[Collected data entries]

•••

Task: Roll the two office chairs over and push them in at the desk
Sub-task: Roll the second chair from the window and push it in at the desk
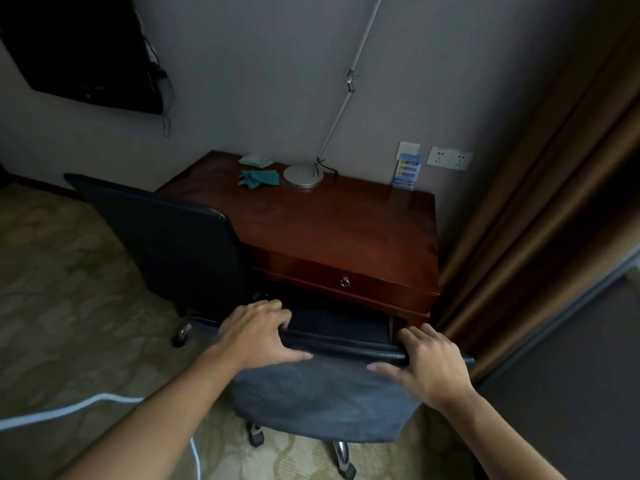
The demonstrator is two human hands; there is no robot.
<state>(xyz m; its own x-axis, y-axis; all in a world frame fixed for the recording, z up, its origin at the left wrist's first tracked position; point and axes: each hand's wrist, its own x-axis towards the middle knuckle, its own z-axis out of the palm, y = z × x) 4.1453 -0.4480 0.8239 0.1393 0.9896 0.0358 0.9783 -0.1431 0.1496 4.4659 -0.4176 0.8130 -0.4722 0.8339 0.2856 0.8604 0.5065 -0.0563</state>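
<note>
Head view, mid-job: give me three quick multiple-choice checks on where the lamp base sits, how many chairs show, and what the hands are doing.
1. Where is the round silver lamp base?
A. on the patterned carpet
B. at the back of the red-brown wooden desk, near the wall
C. on a chair seat

2. How many office chairs are in view?
A. one
B. two
C. three

3. What are the left hand and right hand doing?
A. both grip the top edge of the near grey-backed office chair
B. both hang free
C. one pulls the drawer knob

Answers: 1 B, the base stands beside the crumpled teal cloth by the wall. 2 B, the near chair plus the black leather office chair at the desk's left. 3 A, fingers curl over the backrest rim on each side.
</note>
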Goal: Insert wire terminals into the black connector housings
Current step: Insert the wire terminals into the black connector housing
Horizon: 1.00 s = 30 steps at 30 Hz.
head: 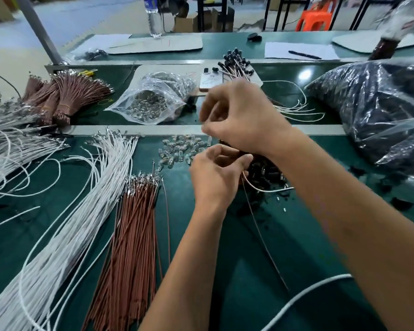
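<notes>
My left hand (215,177) is curled above the green mat and grips thin wires. A brown wire (261,235) trails from its fingers toward me, and a pale wire (270,190) loops off to the right. Just above it is my right hand (239,115), blurred, fingers curled with the tips drawn together; whatever is between them is hidden. A heap of black connector housings (265,173) lies under and behind both hands. Finished wired connectors (237,62) are piled on a board further back.
A fan of white wires (86,199) and a bundle of brown wires with terminals (134,235) lie left of my hands. Small clear parts (182,149), a clear bag of them (151,101), tied brown bundles (65,96), a phone (209,78) and a big dark bag (378,103) surround the work spot.
</notes>
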### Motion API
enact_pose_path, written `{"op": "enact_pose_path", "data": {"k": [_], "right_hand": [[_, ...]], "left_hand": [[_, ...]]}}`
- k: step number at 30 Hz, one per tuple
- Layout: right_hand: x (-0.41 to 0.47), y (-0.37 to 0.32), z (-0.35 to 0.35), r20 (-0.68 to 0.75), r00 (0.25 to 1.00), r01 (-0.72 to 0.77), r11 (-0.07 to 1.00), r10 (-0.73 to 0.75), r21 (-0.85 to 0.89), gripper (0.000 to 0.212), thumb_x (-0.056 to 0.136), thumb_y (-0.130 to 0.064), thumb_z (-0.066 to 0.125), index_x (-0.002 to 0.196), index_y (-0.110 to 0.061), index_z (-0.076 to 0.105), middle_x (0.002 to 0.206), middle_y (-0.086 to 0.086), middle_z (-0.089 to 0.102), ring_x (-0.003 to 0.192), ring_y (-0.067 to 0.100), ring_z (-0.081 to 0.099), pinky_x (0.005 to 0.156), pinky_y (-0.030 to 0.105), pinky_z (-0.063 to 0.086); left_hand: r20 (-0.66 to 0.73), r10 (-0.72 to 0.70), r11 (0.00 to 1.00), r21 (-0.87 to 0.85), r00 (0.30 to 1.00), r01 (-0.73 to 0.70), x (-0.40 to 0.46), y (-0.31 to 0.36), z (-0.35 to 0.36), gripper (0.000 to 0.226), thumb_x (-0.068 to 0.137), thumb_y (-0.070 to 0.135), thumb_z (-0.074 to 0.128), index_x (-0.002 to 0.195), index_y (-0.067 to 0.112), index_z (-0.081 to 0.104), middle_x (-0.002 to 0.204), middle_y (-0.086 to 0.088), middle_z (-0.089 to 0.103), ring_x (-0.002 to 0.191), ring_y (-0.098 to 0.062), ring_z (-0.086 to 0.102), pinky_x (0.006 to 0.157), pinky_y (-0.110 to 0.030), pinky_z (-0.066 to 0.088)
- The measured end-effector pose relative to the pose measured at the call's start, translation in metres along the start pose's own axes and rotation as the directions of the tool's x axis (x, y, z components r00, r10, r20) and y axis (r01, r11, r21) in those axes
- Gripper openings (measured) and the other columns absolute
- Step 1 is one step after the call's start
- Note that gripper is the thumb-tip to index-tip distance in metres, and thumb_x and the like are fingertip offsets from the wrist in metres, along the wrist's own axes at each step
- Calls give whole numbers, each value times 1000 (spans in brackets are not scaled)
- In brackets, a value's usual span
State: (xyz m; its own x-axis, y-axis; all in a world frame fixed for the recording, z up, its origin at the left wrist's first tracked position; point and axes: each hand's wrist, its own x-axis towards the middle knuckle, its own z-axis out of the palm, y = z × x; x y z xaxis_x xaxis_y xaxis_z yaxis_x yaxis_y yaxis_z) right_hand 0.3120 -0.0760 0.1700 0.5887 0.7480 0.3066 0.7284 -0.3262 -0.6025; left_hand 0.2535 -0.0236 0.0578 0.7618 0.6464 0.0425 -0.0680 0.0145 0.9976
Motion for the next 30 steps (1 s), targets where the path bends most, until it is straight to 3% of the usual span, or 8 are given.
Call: {"op": "enact_pose_path", "data": {"k": [3, 5, 9, 14, 19, 23, 30], "right_hand": [[-46, 43, -26, -96, 982, -146, 978, 161, 146, 9, 87, -8, 79, 88, -17, 79, 74, -3, 76, 64, 5, 70, 62, 19, 54], [-76, 67, -26, -149, 957, -193, 926, 251, 323, 10, 91, -6, 76, 91, -15, 79, 74, 3, 77, 60, 10, 67, 57, 19, 52], [-115, 95, -17, -253, 923, -114, 832, 291, 542, 15, 94, -2, 72, 95, -15, 80, 74, 9, 74, 59, 11, 58, 52, 16, 45], [-126, 94, -10, -381, 909, 3, 908, 172, 418, 13, 94, -9, 73, 97, -20, 77, 79, -1, 75, 64, 11, 65, 62, 19, 51], [-131, 87, -10, -495, 868, 108, 954, 46, 279, 10, 95, -4, 71, 100, -12, 75, 88, -3, 75, 81, 18, 73, 74, 27, 58], [-132, 83, -11, -516, 856, 142, 967, -11, 214, 8, 95, -1, 71, 100, -6, 74, 90, -1, 74, 81, 13, 71, 74, 19, 53], [-134, 81, -12, -507, 861, 169, 963, -40, 211, 6, 94, 0, 74, 97, -5, 75, 88, 0, 74, 77, 14, 71, 70, 21, 54]], "left_hand": [[129, 75, 997, -27, 989, -72, -5, 4, -3, 13, 77, 7, 86, 80, 12, 74, 68, -10, 74, 58, -20, 66, 59, -29, 53], [218, 113, 994, -25, 969, -110, -8, 7, 1, 15, 77, 3, 85, 82, 14, 76, 70, -8, 75, 61, -14, 66, 60, -24, 53], [313, 161, 987, -27, 936, -161, -13, 11, 6, 23, 76, -6, 83, 84, 15, 77, 79, -10, 77, 69, -14, 69, 71, -27, 57], [357, 185, 982, -111, 916, -155, -15, 8, 6, 22, 76, -12, 78, 92, 3, 76, 91, -16, 77, 82, -23, 73, 82, -33, 60], [394, 250, 964, -190, 884, -188, -16, 7, 7, 23, 78, -11, 77, 97, 2, 75, 96, -16, 77, 90, -24, 73, 87, -30, 57], [423, 268, 955, -237, 865, -179, -18, 7, 7, 23, 78, -10, 77, 98, 2, 75, 95, -11, 78, 89, -20, 73, 84, -28, 57], [435, 290, 945, -270, 852, -184, -20, 9, 7, 27, 79, -14, 74, 97, 5, 74, 91, -2, 78, 86, -12, 72, 81, -22, 56]]}}
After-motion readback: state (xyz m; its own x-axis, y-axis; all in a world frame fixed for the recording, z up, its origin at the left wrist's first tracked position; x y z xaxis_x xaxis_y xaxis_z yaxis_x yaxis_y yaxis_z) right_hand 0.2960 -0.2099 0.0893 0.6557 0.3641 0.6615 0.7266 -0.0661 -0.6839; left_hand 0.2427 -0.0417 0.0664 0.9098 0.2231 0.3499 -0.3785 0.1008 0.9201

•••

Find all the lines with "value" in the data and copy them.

- Calls give whole numbers, each value times 1000 (spans in brackets are not scaled)
- In brackets, a value's usual span

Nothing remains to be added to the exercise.